WHAT YOU NEED TO DO =
Print, from the listing below, the lines starting at the line containing "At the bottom" and ending at the line containing "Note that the", exactly as they stand, and print nothing else.
★ ★ ★ ★ ★ ★ ★
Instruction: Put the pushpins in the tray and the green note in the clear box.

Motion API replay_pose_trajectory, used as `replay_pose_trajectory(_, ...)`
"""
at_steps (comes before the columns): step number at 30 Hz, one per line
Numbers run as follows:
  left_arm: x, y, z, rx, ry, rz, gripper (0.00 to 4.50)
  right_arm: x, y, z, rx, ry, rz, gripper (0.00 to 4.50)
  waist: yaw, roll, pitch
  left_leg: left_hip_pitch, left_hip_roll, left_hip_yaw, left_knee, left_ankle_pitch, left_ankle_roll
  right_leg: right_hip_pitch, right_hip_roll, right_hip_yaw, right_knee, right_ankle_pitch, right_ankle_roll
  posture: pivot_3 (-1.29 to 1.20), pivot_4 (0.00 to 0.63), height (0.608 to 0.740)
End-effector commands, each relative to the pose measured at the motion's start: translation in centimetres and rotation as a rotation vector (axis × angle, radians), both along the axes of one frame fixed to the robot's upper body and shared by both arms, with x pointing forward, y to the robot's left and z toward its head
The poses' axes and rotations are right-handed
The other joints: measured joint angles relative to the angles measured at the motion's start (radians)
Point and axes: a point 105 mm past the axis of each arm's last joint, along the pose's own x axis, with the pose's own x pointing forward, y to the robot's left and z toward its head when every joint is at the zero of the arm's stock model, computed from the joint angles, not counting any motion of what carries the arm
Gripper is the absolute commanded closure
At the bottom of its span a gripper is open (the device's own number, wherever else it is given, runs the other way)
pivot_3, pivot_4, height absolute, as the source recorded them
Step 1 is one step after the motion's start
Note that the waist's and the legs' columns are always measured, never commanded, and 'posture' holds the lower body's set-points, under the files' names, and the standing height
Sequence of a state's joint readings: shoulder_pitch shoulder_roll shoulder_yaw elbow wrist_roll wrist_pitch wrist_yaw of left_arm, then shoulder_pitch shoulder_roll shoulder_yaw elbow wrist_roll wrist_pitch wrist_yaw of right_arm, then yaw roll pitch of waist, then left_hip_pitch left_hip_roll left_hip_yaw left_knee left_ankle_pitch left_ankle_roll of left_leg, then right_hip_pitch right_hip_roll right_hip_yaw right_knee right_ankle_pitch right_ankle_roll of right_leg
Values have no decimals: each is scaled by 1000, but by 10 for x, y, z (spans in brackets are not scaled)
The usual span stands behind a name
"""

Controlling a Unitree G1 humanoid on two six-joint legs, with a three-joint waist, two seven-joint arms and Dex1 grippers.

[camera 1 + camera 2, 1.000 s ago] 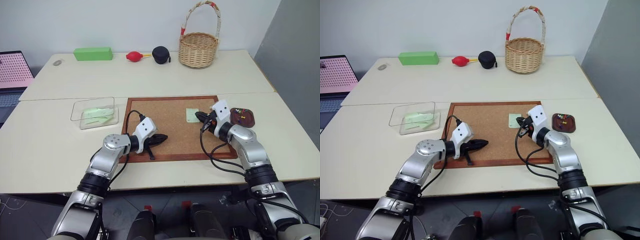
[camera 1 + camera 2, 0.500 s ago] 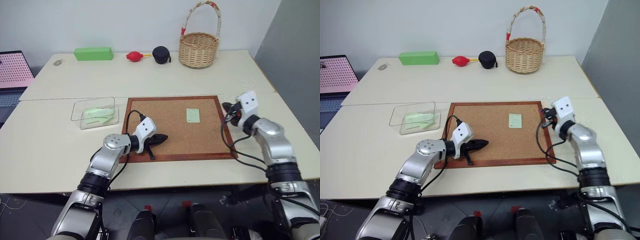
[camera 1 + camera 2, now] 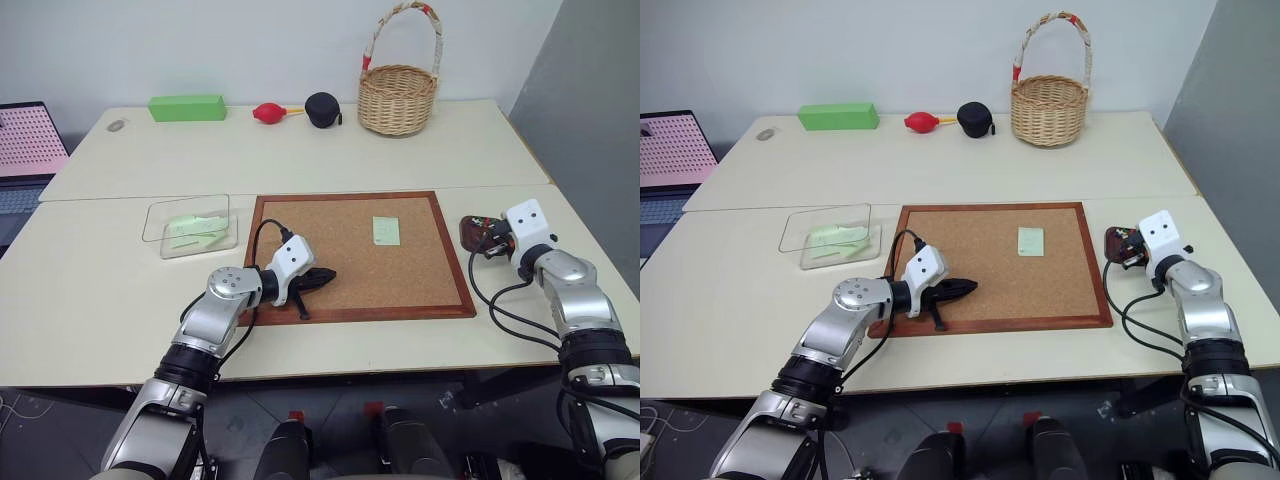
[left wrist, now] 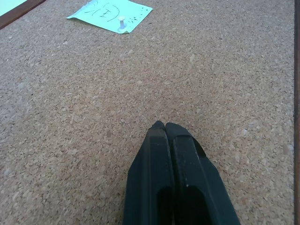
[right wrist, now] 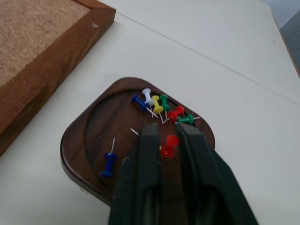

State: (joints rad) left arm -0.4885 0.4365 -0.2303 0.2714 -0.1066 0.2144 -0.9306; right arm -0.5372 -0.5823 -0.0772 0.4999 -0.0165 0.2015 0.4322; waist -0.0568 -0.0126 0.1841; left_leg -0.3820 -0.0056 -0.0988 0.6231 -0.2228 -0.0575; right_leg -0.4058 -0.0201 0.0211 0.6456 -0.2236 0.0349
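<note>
The green note [image 3: 386, 231] lies on the corkboard [image 3: 330, 225], held by a white pushpin [image 4: 123, 21]. My left gripper [image 3: 328, 273] is shut and empty, low over the cork near the board's front left. The dark brown tray [image 5: 93, 136] sits on the table right of the board, with several coloured pushpins [image 5: 157, 104] lying in it. My right gripper [image 5: 168, 129] hovers just over the tray, its jaws slightly apart, with a red pushpin [image 5: 169, 145] loose between them. The clear box [image 3: 190, 225] stands left of the board and holds pale green slips.
A wicker basket [image 3: 398, 98], a black case [image 3: 321, 109], a red bulb [image 3: 268, 112] and a bright green block [image 3: 186, 107] line the back of the table. A laptop [image 3: 25, 140] sits at the far left.
My right gripper swung right, from the note on the corkboard to above the tray, and its jaws parted a little. The left gripper stayed put.
</note>
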Motion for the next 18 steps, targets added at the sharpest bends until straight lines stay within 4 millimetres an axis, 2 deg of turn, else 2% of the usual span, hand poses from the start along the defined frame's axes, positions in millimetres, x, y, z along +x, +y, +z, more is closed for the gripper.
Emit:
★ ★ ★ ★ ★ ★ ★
WRITTEN SOLUTION =
At the bottom of its span a gripper is open (the device's own number, wherever else it is given, runs the other way)
pivot_3, pivot_4, height absolute, as the source recorded them
Step 1 is one step after the motion's start
Note that the waist's and the legs' columns are always measured, never commanded, and 'posture' holds the lower body's set-points, under the files' names, and the standing height

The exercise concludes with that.